Gençlik Kampları konusunda çok yoğun bir çalışma içerisindeyiz. Geçen yıl 65 bin civarında kardeşimiz Gençlik Kamplarımızdan faydalandı. Bu yılda bu sayıyı daha da arttırarak devam ettirmek istiyoruz. Bu noktada ‘Şehirler ve Kültürler’ Projemiz var. Şehirler arasında seyahat ederek ziyaretlerde bulunuyorlar. Bu kardeşlerimizin kültürlerine destek verebilecek kitaplarımız hazır. Aynı zamanda ciddi anlamda yatırımlarımız da söz konusu.

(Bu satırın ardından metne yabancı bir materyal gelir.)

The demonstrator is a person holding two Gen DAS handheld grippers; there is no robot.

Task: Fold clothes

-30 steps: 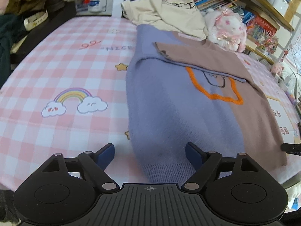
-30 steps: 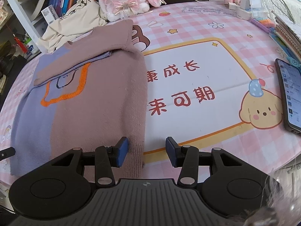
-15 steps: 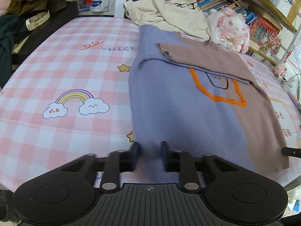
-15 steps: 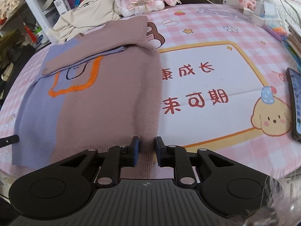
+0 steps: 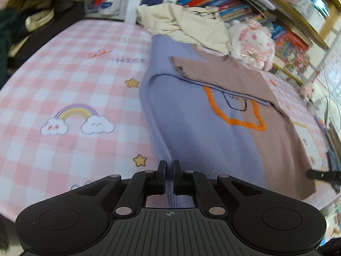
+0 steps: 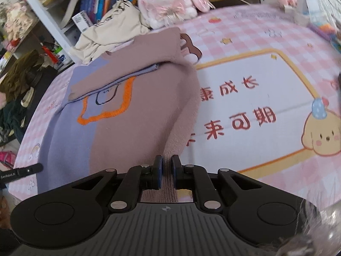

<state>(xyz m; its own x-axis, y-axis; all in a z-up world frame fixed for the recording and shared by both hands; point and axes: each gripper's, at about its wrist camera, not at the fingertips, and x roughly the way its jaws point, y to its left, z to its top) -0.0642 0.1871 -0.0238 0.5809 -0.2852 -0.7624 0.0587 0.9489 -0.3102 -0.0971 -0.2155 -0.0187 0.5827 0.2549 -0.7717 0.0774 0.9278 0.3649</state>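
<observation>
A two-tone sweater (image 5: 198,128), lavender on one half and mauve-brown on the other, lies on the pink checked table cover with an orange outline on its chest and both sleeves folded across. My left gripper (image 5: 169,168) is shut on the lavender corner of its ribbed hem, which rises slightly between the pads. In the right wrist view the sweater (image 6: 136,115) reaches toward me, and my right gripper (image 6: 167,164) is shut on the mauve-brown corner of the hem.
A cream garment (image 5: 187,23) and a pink-and-white plush rabbit (image 6: 168,2) lie beyond the sweater's collar, with bookshelves (image 5: 223,2) behind. Dark clothes (image 6: 19,79) are piled at the table's side. The cover (image 6: 255,98) shows red characters and a puppy print.
Both grippers went from open, straddling the hem, to shut on its two corners. The pinched hem has lifted a little off the table.
</observation>
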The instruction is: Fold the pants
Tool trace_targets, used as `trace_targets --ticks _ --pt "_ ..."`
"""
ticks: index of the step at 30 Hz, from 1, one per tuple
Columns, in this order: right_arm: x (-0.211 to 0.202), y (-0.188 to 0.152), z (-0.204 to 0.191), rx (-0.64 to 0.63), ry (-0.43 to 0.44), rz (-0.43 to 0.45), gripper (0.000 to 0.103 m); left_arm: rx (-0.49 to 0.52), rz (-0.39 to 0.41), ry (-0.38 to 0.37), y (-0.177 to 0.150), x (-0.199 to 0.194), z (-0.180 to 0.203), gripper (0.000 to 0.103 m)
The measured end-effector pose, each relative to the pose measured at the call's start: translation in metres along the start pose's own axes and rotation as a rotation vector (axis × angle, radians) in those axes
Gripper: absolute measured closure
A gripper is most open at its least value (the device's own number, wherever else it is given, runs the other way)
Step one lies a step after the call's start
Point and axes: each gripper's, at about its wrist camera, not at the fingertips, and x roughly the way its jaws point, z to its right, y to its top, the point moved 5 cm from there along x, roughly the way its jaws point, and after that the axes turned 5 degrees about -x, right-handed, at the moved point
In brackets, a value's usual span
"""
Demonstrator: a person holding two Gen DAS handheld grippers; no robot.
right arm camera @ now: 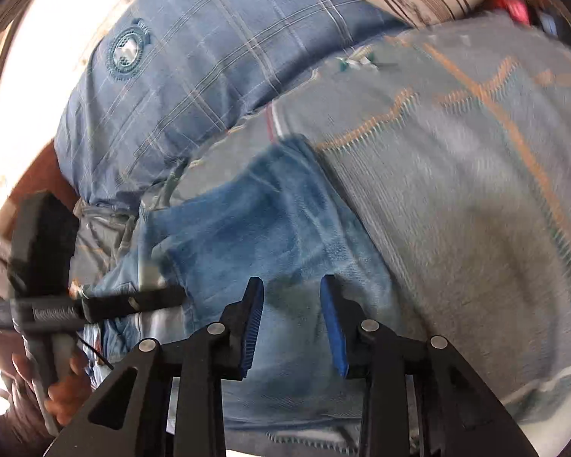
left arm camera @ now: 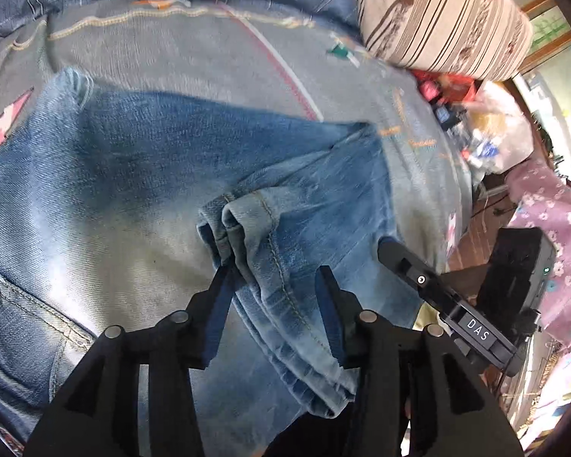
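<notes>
jeans [left arm camera: 133, 175] spread on bedcover [left arm camera: 209, 57], leg cuffs [left arm camera: 243, 224] between left gripper [left arm camera: 274, 270] pads, half open, unclamped; right gripper [right arm camera: 291, 285] part-open, empty, over near edge.

Both cameras sit just behind their own black two-finger grippers and look steeply down, close over the faded blue denim pants [left arm camera: 141, 175] spread on a grey woven blanket with orange stitching [left arm camera: 194, 49]. The left view faces the hems and shows the right gripper [left arm camera: 390, 249] at its right. The right view shows the left gripper [right arm camera: 179, 295] at its left. Both share the denim, the blanket and a blue plaid quilt [right arm camera: 194, 76] on the far side.
</notes>
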Motion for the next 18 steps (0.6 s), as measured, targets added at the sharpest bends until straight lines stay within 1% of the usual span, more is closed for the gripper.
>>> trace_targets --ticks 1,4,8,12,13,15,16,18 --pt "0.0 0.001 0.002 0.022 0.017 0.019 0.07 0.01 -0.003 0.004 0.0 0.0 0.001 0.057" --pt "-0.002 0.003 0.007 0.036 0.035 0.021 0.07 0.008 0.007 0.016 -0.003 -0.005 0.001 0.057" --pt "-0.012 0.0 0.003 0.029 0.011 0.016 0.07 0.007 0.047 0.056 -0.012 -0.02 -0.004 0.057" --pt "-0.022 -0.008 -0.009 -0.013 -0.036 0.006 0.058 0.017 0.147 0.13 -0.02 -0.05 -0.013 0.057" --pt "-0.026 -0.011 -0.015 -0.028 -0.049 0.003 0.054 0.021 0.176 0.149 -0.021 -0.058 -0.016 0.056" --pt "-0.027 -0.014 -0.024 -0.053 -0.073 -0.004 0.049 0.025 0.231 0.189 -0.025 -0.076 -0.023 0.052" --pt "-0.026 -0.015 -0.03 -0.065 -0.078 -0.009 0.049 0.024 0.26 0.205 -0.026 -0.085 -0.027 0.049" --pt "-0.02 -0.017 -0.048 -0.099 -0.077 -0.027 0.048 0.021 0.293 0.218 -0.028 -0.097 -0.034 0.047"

Samsunla alakalı olarak bir rakam verilmesi gerekirse; göreve geldiğimiz 2013 yılı sonu itibari ile Samsun’daki yurt yatak sayımız 6700 civarındaydı. Bu rakam 2002 yılında 4200 civarındayken günümüzde ise 12500 civarındadır. Şu anda Kredi ve Yurtlarımızda kapasitemiz 515 bin sayısını geçmiş durumdadır. Biz artık yurtlarımızda sadece barınma imkanı değil aynı zamanda sosyal aktivite ve gençlerimizin üniversitedeki eğitimlerine de katkı anlamında da imkanlar sunmaktayız. Özellikle gönüllülük faaliyetlerine büyük önem veriyoruz. Gönüllüğü hayata geçirmemiz gerekmektedir. Gençlerimizin gönüllülük projeleri içerisinde yer almalarını istiyoruz. Bunu hayata geçirdiğimizde ülkemizin farklı şehirlerinden gençlerimiz bir araya gelebiliyor. Kamplarımızda ciddi anlamda bunların alt yapılarını oluşturuyoruz. Samsun’un yanı sıra Türkiye’nin genelinde de bu konuda güzel çalışmalar var. Bunlar artarak devam edecek. Gençlik Merkezlerimizde üye sayılarımız 3 milyonu geçti. Yapımı devam eden Gençlik Merkezlerimizde hizmete girdiğinde sayıları 330’u geçecek. Gençlik Merkezlerimiz her türlü kültürel ve sosyal aktivitelerin yapıldığı yerlerdir. Halk Eğitim Merkezleri ile ortaklaşa yapmış olduğumuz çalışmalarımız var. Kredi ve Yurtlar Kurumumuzun kapasitesi yeni eğitim-öğretim döneminde 550 bini geçecek. Burada önemli olan özellikle genç kardeşlerimizin sportif ve gençlik tesislerimizdeki imkanları mutlaka sonuna kadar kullanmaları gerekmektedir. Yapılan tüm çalışmalar gençlerimiz içindir. Sadece alt yapıyı yapmakla olmaz, biliyoruz. Ama tesis olmadan da olmaz. Milli Eğitim Bakanlığı ile yaptığımız protokol ile de artık tesisler okul saatleri dışımda kapalı kalmayacaktır.